No, it wasn't as safe as line dancing, but it was better than drugs or gang fights or other cathartic activities with which one might try to deal with hormones and disillusionment and loneliness, the various pangs of growing up.

It was a rite of passage to get in, stay afloat, and come out. No one treated me tenderly because I was younger or smaller or female or anything else. It wasn't about tenderness. It was about grief.

Yes, I did witness violence -- there were some straightedgers who attacked the punks at my favorite place one time, and a bunch of us got thrown against a wall in the melee. One time a big guy clocked me in the head and I punched him back. But for the most part, they were exhilirating and fun.

Forget rope courses -- sometimes after a day in the office, I think the best way for all of us frustrated coworkers to get over ourselves and our jobs and bond would be to put on some Dead Kennedys in the conference room and just start kicking.

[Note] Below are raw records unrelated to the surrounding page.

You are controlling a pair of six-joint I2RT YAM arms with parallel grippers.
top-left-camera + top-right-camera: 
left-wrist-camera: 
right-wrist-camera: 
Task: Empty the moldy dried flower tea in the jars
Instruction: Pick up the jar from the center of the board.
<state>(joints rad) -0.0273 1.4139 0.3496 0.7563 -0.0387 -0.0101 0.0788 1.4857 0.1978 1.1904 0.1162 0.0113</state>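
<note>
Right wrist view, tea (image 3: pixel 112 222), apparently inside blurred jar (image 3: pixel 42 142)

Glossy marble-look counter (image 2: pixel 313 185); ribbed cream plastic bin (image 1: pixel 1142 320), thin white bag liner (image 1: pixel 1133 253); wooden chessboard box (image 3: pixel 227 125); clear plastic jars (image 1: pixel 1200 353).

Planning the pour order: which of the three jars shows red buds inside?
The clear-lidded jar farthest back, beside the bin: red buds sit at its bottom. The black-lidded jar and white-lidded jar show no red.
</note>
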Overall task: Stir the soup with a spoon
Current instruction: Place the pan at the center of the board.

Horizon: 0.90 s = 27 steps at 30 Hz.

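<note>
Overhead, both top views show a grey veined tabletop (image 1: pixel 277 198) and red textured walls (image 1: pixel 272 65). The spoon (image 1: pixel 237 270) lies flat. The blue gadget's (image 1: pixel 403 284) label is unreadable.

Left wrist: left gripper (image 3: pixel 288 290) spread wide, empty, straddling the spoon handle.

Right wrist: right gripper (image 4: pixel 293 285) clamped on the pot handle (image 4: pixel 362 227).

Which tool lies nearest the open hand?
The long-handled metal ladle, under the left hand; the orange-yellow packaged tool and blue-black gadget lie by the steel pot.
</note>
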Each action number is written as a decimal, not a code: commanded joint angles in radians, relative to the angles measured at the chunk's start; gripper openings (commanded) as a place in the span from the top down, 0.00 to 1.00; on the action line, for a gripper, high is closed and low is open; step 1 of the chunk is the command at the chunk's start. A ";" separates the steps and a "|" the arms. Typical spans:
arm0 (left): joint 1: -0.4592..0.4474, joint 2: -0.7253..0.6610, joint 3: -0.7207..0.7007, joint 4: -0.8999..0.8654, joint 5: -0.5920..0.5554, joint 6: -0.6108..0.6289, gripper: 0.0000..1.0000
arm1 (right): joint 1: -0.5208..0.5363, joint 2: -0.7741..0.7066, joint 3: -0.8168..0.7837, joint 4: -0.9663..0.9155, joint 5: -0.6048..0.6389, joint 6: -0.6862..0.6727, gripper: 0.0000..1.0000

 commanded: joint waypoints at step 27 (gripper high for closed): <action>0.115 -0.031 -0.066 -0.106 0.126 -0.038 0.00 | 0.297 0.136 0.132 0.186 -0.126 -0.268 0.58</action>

mishMosh: fake British accents

In a meeting the other day, a dude said "mish MOSH" instead of "mishMASH," out of his need to affect a British accent. The guy's a verty articulate speaker, and I felt kind of bad for him when this faux pas popped out of his little bowtie mouth -- it was so obviously ridiculous, so funny.

But it happens sometimes, even involuntarily: you're at a party, maybe an art opening, and some mechanism in your mouth determines that the situation calls for that little extra to make you seem intelligent. And since we're a form over substance kind of people, we change how we're saying the words, instead of actually upping the anty on what we're saying.

We're Americans; we're partly so defensive about the rest of the world's stereotype of us as dumb and belligerent because we know it's true. We buy into the notion that Brits are more civilized and the French more cultured. Walt Whitman's poetry was revolutionary in its use of and praise of an American voice, but there were plenty of writers then and since who found his turn of phrase just plain uncouth.

I personally like the idea that we can be brash and uncouth and still like ourselves, but our national and cultural identity has yet to pluck this inferiority complex. We still feel like adolescents -- because we are. Impetuous and arrogant and believing we're better than everyone else, while knowing we really aren't -- America's a swaggering sixteen years old still!!

And just like any 16 year old, we have moments, individually and en masse, when speak, not in our own words, but imitating the adults around us, which just makes us sound so so young.